▶ **EXERCISE BRIEF**
Repeat only the lines below from the one containing "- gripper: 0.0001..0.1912" through the one containing "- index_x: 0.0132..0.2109", inclusive, exactly as written.

▶ **MATERIAL PROVIDED**
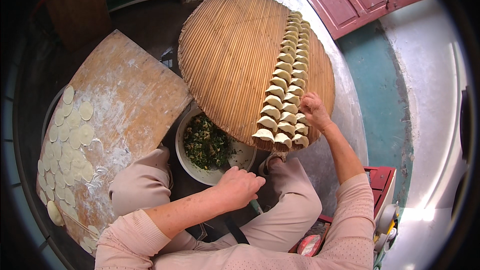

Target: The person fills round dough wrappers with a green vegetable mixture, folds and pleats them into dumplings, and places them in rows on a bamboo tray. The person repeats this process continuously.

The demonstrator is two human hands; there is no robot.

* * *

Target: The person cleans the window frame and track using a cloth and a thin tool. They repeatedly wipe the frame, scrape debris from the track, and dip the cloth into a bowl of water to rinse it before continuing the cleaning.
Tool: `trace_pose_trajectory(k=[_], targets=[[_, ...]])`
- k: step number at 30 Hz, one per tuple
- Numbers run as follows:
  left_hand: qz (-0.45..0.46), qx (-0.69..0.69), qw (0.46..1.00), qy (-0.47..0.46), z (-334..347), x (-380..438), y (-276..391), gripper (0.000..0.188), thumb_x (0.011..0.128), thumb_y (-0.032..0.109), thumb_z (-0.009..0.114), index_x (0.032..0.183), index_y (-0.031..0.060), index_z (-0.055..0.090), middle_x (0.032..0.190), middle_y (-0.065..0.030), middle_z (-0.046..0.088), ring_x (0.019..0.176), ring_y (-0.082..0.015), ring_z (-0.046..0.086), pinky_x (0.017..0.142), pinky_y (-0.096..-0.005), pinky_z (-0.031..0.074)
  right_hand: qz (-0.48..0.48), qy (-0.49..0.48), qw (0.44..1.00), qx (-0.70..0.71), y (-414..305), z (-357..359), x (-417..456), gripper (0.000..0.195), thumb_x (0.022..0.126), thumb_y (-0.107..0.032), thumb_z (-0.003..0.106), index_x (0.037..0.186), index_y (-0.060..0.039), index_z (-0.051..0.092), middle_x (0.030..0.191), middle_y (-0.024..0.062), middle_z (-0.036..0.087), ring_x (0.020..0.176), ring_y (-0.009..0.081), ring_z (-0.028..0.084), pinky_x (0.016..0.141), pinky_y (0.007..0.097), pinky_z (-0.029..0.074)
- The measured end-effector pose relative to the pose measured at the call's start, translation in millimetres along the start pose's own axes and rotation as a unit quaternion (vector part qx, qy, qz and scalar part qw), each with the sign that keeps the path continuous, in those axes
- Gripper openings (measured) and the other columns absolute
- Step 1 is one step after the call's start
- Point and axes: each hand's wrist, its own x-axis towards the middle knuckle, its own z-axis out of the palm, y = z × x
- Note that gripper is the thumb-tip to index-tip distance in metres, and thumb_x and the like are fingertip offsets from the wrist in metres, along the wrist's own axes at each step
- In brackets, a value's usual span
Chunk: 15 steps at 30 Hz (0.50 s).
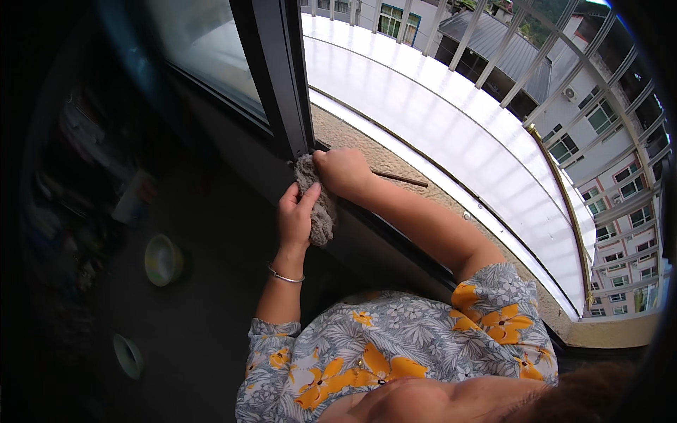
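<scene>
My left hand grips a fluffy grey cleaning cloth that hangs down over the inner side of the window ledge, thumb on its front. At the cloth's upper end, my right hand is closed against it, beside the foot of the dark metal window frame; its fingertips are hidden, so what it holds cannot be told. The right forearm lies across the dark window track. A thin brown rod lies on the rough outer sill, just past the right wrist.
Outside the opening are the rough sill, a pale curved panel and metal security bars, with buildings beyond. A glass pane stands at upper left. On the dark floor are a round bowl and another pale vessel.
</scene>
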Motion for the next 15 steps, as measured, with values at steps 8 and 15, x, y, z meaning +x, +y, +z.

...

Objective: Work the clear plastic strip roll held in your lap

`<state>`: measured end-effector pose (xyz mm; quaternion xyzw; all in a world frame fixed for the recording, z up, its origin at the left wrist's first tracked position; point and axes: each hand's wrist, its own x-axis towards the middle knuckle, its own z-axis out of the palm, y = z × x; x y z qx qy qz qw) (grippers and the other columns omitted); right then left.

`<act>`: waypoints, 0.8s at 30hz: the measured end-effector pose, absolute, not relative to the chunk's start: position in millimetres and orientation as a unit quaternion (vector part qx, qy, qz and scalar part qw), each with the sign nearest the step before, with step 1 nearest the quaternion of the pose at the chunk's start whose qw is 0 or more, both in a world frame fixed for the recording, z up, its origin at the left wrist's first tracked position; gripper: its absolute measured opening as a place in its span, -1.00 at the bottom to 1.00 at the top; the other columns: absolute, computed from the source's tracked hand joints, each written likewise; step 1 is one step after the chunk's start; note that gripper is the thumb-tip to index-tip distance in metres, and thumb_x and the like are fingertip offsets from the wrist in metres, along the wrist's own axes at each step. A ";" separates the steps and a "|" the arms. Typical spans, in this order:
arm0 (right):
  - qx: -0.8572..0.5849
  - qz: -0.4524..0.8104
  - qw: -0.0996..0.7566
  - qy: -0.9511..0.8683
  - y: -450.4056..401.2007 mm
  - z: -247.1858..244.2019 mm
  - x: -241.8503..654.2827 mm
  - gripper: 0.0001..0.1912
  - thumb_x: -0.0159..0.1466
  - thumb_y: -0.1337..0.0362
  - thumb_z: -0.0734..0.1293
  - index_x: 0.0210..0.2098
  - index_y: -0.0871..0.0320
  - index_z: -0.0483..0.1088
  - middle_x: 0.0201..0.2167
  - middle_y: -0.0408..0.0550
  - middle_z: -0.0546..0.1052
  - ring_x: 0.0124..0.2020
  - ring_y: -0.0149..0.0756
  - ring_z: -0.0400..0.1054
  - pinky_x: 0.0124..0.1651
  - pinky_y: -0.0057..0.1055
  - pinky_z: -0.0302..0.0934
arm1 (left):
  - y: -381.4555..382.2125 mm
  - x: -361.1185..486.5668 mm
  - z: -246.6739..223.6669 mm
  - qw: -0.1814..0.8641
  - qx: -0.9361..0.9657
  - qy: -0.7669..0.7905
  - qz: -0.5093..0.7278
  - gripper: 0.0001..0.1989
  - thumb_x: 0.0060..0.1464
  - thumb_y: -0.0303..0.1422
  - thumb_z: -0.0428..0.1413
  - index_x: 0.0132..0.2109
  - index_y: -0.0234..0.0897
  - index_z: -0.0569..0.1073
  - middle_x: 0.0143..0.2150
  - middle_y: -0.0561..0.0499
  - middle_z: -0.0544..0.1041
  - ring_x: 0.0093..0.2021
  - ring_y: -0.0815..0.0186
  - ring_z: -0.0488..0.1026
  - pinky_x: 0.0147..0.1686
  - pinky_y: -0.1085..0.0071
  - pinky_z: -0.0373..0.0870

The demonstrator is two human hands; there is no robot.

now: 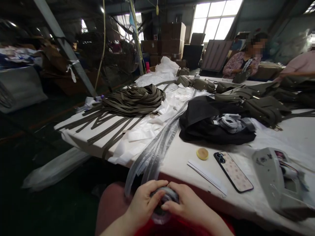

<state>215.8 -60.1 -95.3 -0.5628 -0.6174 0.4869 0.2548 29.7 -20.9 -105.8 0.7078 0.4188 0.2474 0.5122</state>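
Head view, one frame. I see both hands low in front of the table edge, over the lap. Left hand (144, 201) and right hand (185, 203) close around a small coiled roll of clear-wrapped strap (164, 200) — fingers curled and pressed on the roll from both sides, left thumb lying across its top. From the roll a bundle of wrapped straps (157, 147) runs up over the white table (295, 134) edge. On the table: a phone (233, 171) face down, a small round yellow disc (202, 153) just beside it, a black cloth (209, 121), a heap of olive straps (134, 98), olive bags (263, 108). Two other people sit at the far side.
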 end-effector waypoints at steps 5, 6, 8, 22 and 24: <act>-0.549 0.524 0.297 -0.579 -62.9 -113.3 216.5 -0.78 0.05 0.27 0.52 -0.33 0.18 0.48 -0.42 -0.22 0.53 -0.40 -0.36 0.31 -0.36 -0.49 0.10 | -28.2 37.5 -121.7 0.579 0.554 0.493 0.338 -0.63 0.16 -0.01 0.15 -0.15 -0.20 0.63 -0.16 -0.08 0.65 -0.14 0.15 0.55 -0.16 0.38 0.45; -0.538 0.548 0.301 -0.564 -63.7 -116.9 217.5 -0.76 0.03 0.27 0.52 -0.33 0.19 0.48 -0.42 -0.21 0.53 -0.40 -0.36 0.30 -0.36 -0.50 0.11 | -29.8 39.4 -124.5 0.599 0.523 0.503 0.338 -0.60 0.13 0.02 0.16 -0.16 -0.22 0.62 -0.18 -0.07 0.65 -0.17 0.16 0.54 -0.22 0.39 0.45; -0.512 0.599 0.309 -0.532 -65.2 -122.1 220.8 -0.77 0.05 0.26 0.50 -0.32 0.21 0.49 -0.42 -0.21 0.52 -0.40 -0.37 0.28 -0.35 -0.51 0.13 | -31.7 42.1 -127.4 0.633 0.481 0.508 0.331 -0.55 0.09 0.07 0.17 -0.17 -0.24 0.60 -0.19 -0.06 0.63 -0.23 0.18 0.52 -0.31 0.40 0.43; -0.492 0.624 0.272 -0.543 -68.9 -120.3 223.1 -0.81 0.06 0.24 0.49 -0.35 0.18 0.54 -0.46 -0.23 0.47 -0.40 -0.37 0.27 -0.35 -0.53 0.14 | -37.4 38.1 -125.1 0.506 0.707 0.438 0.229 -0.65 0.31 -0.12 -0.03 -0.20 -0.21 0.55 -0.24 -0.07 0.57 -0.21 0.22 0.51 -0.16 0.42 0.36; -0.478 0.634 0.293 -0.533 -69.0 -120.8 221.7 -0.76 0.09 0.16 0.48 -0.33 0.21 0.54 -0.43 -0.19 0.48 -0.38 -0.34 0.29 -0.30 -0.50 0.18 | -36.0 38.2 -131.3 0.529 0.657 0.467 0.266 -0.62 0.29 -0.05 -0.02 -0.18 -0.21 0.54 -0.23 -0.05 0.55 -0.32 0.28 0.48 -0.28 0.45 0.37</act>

▶ **PROBLEM SOLUTION**
  - gripper: 0.0001..0.1912
  - thumb_x: -0.0159..0.1466
  - thumb_y: -0.1337..0.0362
  - thumb_z: -0.0734..0.1293
  - index_x: 0.0210..0.2098
  - index_y: -0.0871..0.0320
  - index_z: -0.0483..0.1088
  - middle_x: 0.0201..0.2167
  - middle_y: -0.0408..0.0550
  - middle_z: -0.0546..0.1052
  - ring_x: 0.0124..0.2020
  - ring_y: -0.0149..0.0756
  - ring_z: -0.0400..0.1054
  - pinky_x: 0.0124..0.1651
  - pinky_y: -0.0057..0.1055
  - pinky_z: -0.0302..0.0934
arm1 (left):
  - y: -381.4555..382.2125 mm
  - x: -361.1185..486.5668 mm
  - z: -246.6739..223.6669 mm
  - qw: -0.1814..0.8641
  - qx: -0.9361..0.9657
  - qy: -0.7669..0.7905
  - qz: -0.5093..0.7278
  - gripper: 0.0001..0.1989
  - thumb_x: 0.0060..0.1464
  - thumb_y: -0.0303..0.1422
  - thumb_z: -0.0428..0.1413
  - index_x: 0.0132..0.2109

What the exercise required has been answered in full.